(Aim of the exercise):
All lines in the material below that hold "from" should be found and copied.

Segment Start: Data excerpt

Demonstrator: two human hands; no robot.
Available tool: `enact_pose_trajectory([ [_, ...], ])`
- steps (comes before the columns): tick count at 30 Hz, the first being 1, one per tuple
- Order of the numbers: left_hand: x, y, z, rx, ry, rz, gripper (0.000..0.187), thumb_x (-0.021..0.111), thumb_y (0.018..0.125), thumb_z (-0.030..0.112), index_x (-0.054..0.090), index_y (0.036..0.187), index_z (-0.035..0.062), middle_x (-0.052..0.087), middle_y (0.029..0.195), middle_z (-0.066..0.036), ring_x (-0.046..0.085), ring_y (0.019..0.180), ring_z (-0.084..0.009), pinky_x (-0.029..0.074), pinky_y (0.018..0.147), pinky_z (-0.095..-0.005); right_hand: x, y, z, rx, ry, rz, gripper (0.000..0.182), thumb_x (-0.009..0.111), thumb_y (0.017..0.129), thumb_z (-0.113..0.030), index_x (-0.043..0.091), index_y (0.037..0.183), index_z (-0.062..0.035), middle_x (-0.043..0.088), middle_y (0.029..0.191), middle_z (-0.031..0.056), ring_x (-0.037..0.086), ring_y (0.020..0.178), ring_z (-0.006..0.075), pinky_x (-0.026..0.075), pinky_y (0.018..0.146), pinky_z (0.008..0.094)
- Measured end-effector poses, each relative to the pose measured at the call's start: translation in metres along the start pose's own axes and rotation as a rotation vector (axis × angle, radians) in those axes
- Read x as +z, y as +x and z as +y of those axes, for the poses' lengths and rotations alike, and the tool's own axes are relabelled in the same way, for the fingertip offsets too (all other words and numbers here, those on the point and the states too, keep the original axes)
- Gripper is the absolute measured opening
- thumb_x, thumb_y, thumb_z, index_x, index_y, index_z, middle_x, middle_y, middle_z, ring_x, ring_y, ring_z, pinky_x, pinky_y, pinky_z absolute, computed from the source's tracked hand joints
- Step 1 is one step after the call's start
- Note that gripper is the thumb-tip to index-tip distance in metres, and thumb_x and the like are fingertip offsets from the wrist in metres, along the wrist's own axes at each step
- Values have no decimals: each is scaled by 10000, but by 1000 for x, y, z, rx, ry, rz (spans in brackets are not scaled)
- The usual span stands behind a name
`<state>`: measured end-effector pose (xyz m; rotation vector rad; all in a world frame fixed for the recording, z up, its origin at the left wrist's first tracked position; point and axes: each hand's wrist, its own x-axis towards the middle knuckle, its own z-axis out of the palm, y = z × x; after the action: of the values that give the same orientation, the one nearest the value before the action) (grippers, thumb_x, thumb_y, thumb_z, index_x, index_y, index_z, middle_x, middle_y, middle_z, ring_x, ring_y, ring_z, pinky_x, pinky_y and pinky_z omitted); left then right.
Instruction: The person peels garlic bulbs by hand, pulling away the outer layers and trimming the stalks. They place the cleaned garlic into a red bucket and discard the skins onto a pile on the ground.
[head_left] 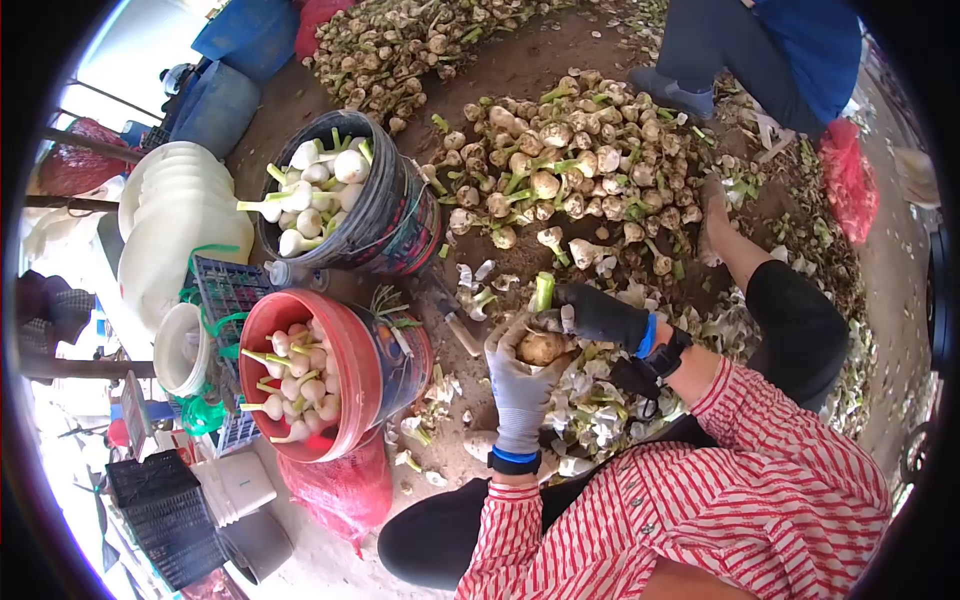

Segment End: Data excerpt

(The completed task):
- thumb_x, thumb_y, thumb_z, index_x, index_y, index_z, middle_x, middle_y, middle_z, ring_x, ring_y, ring_z, pinky_x, pinky_y, pinky_z absolute, computed from the source's tracked hand joints
- Note that gripper is the thumb-tip to index-tip distance in metres, and thumb_x and the like are fingertip offsets from the wrist in metres, along the wrist's own axes at each step

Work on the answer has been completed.